Table Talents

Born in 1870, George H. Sutton lost both arms below the elbows in a sawmill accident at age 8, but he rose to become one of the foremost billiards players in the nation. In reporting on a Brooklyn tournament in 1903, the New York Times wrote:

Sutton’s handicap in having lost both hands and forearms about three inches below the elbows, gave a novelty to the game, and the ease and rapidity with which he executed the difficult shots was astonishing. His strongest forte seemed to be in the hard massés and draw shots. In all his cue work, Sutton uses no artificial device, and the stick rests either upon the hollow of the left arm at the elbow, the ‘bridge,’ or table rail, the ‘bridge’ being supported by holding the handle on the right knee slightly elevated.
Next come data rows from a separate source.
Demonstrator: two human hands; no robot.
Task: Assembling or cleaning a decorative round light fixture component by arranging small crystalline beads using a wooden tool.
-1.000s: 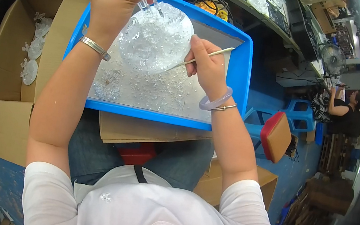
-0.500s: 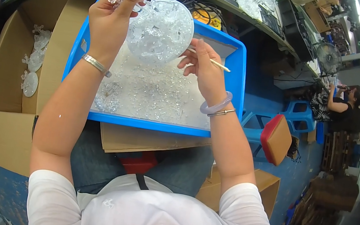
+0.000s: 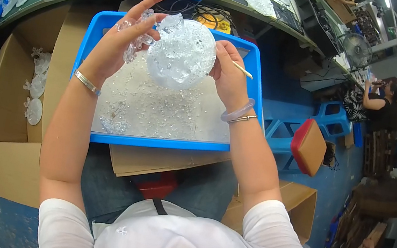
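While hands (image 3: 118,43) (image 3: 228,76) flank the disc (image 3: 180,58), its surface seems pebbled.

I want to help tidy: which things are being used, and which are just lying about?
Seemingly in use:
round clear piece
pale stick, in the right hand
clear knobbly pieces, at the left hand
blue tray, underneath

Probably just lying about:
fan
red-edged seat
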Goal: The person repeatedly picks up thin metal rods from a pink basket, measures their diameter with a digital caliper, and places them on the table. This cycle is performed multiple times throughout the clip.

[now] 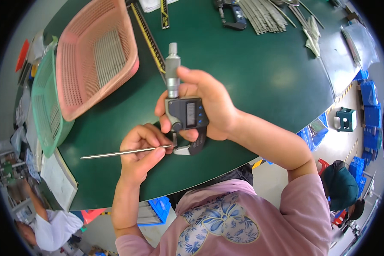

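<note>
Micrometer [184, 112] gripped by right hand [209, 106], left hand [141, 151] pinching rod [123, 152] — pink basket [96, 55] beside.

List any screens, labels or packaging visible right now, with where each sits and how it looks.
Micrometer display: small grey rectangular screen on the dark body held in the right hand, above the metal rod that the left hand pinches.
Clear plastic bags: flat, glossy, on the green table, far right edge.

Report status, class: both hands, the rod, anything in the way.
Left hand pinching thin metal rod. Right hand gripping digital micrometer, rod tip at its jaws. Pink basket off to the left, nothing obstructing.
</note>
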A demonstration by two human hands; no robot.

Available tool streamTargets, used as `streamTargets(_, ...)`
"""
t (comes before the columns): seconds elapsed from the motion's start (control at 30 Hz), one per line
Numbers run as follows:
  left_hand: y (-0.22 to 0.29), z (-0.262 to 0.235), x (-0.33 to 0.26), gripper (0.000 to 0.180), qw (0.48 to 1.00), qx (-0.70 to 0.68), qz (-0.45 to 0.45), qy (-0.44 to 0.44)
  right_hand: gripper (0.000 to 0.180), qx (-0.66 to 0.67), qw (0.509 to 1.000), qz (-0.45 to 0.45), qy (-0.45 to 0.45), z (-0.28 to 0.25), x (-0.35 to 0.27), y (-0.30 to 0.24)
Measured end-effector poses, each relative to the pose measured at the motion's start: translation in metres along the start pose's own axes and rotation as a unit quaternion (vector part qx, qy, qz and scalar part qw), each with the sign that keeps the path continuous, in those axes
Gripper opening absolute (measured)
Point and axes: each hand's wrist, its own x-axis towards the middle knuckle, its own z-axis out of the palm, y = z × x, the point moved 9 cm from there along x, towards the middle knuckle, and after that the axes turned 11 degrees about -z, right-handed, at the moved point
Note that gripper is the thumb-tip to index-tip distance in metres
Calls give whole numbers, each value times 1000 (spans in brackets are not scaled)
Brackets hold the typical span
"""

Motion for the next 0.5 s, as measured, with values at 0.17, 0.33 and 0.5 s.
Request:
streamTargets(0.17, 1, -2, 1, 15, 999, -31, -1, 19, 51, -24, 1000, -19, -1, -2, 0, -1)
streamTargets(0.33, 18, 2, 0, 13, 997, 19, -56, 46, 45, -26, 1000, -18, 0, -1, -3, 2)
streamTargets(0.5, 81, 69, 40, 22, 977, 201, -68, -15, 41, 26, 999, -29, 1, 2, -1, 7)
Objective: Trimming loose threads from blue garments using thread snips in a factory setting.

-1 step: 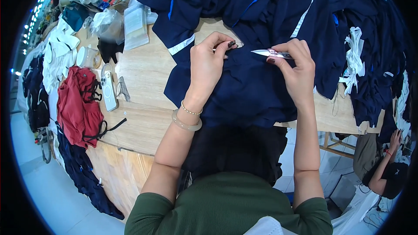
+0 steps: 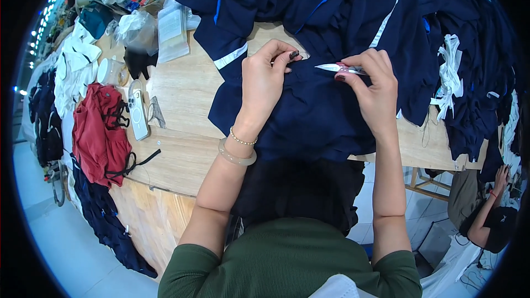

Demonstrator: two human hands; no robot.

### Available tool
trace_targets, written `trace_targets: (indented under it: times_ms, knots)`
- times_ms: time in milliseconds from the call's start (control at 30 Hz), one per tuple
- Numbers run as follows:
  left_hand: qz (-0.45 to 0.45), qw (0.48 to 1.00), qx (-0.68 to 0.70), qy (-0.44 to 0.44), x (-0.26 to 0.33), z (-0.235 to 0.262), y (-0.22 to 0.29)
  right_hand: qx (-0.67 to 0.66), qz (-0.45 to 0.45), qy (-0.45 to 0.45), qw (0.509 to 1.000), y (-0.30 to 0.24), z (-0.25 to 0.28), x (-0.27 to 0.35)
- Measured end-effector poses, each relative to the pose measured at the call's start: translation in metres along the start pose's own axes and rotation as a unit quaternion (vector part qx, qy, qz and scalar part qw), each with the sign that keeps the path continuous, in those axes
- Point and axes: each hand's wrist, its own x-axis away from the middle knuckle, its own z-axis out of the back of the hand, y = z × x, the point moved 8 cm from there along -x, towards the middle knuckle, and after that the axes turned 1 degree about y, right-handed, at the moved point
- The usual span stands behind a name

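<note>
A navy garment [image 2: 326, 110] lies spread over the near edge of the table, in front of my body. My left hand [image 2: 268, 72] is closed in a pinch at its upper edge, thumb against fingertips; a fine thread may be in the pinch too, but it is too small to tell. Between the thumb and fingers of my right hand [image 2: 375, 80] is a pair of small thread snips [image 2: 328, 68]. Their pointed blades face left toward the pinched spot, a short gap above the cloth.
More navy garments [image 2: 353, 16] with white and blue strips heap at the far side. To the left lie a red garment [image 2: 99, 132], a phone [image 2: 138, 111] and plastic bags [image 2: 173, 30]. White strips [image 2: 450, 72] hang at the right; another person [image 2: 486, 215] is beyond.
My right hand has shifted slightly to the left with the snips, bringing the blade tips a little nearer my left hand. The left hand stays in place.
</note>
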Motion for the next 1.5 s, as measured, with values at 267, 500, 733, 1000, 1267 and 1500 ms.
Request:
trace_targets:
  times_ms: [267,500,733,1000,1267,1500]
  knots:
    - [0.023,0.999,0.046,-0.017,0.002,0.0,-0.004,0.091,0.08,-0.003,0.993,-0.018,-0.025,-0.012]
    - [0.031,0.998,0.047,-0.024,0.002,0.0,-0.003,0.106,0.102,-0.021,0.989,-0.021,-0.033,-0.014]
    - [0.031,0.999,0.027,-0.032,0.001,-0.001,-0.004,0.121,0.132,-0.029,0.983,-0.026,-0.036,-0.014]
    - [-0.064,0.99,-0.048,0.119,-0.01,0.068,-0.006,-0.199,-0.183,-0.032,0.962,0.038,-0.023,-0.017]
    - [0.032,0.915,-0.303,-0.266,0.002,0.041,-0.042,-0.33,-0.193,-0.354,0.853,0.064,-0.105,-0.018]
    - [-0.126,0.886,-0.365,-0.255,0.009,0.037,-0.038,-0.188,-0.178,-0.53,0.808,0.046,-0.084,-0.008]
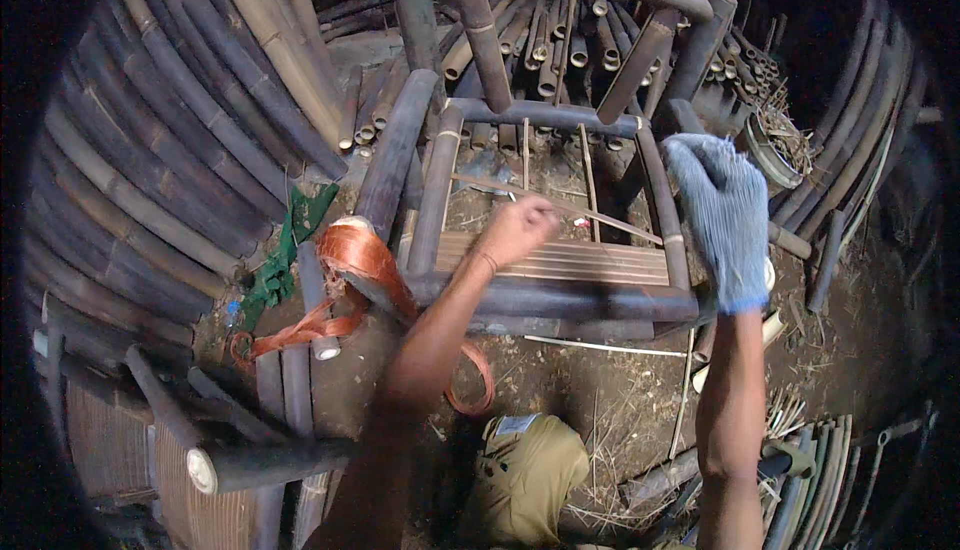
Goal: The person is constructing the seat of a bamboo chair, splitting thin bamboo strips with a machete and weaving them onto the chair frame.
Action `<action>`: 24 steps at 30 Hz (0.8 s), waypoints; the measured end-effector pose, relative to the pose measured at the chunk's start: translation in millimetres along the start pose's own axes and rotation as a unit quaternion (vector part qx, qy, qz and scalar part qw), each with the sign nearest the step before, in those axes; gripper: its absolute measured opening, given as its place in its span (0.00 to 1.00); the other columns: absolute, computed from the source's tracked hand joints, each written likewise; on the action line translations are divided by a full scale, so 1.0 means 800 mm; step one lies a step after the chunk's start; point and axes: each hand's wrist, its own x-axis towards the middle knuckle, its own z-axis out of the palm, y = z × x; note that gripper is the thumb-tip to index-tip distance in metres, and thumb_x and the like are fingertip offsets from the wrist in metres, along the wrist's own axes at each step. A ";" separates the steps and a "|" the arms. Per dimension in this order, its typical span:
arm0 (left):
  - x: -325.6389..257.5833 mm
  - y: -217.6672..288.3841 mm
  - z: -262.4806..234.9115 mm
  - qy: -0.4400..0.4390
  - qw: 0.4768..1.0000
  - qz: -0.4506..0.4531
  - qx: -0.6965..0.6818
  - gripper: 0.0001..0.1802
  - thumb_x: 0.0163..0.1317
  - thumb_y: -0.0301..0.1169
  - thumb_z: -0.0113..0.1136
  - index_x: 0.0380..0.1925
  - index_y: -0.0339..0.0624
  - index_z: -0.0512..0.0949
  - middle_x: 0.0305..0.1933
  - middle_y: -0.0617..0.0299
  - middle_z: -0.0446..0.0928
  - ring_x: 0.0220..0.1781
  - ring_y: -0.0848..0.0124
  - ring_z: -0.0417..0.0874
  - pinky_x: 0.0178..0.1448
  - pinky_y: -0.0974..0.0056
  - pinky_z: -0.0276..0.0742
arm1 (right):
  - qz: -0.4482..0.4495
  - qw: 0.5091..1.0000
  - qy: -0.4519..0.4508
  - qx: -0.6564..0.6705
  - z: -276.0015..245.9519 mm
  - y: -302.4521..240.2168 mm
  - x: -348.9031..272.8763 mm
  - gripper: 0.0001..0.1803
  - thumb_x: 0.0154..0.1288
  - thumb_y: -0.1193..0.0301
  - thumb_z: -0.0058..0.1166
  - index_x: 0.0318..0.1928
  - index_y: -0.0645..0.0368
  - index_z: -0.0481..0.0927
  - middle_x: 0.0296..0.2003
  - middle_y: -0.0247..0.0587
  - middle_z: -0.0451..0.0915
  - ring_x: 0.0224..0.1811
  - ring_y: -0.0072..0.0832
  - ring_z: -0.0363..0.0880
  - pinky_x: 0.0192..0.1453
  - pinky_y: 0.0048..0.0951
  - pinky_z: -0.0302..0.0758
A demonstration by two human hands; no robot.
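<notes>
A dark bamboo chair frame stands before me, its curved top rail at the far side. Light bamboo slats lie side by side across the near part of the seat. A loose slat slants over the gap beyond them. My left hand, bare, is over the seat with its fingers curled together by this slat; a small pale tip shows beside them. What they pinch is unclear. My right hand, in a grey-blue knitted glove, is closed beside the right seat rail; its grip is hidden.
Orange plastic ribbon hangs over a bamboo post at the left and trails down. Bamboo poles line the left side, and cut bamboo is stacked behind the chair. A bucket of scraps stands at right.
</notes>
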 end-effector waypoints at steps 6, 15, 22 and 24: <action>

The force of propulsion when shooting with one arm comes from the flexible muscles below the elbow joint at the stump of the arm.

He kept this up for 35 years. “Many armless men and women have learned by painstaking practice to make use of their feet for writing, piano-playing, etc.,” marveled Popular Science Monthly in 1918, “but there are probably no parallel instances on record where a man deprived of both arms has become an expert billiard-player by the use of his arm stumps.”

In 1930, he made a run of 3,000 points at straight billiards, which billiards author Robert Byrne calls “one of the most astounding records in any game or sport.” He died of a heart attack at age 68, still on tour.